The vagina is approximately 12-18 inches long and connects the cervix to the external genitalia of the pig. There is limited muscular and glandular tissue in the vagina and it serves primarily as a copulatory organ for the boar and as a passageway from the uterus to the outside. The vagina does have some immunoprotectant function since antibodies such as IgA are present to prevent any uterine contamination. The pH of the vagina is also acidic and is unfavorable to sperm and microbe survival.

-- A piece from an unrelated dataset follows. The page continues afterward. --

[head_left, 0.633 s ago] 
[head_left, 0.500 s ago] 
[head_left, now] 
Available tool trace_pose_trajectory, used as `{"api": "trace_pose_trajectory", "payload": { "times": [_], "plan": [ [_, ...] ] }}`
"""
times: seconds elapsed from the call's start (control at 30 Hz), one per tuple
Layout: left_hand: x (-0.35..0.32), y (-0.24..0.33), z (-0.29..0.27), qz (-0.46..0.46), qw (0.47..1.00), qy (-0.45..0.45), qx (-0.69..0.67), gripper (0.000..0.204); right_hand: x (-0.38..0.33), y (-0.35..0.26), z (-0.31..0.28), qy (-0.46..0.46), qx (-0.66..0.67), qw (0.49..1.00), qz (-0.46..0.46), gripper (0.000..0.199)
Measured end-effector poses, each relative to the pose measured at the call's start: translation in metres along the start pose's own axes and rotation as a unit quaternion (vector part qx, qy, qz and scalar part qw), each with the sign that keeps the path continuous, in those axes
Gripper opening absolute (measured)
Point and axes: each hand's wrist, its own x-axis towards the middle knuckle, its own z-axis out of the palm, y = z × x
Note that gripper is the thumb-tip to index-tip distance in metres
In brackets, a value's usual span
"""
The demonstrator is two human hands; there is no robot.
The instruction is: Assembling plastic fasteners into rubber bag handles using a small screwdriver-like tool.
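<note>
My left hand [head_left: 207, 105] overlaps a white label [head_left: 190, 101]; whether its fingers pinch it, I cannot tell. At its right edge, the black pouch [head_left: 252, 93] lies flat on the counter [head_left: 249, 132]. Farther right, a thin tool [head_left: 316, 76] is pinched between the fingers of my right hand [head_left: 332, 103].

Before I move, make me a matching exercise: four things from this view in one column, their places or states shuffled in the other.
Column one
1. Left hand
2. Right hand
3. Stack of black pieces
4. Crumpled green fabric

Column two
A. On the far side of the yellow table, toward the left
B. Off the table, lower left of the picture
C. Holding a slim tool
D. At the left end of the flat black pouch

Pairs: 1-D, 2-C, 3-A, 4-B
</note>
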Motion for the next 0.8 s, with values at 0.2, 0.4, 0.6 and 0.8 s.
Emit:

The bladder empties into the vagina on the floor of the vagina approximately two inches from the external opening. This is important because many types of spiral AI catheters can mistakenly be inserted into the urethral opening of the bladder. The vagina also houses the clitoris, an organ analogous to the male penis, which when stimulated may induce hormones responsible for initiating muscular contractions in the reproductive tract.
The external genitalia of the female pig is composed of some connective and fatty tissues. The vulva is endowed with blood vessels and in gilts the vulva is often observed to swell and change color near the time of estrus. This swelling and color change are not as evident in sows, and color changes are not observable in dark skinned pigs.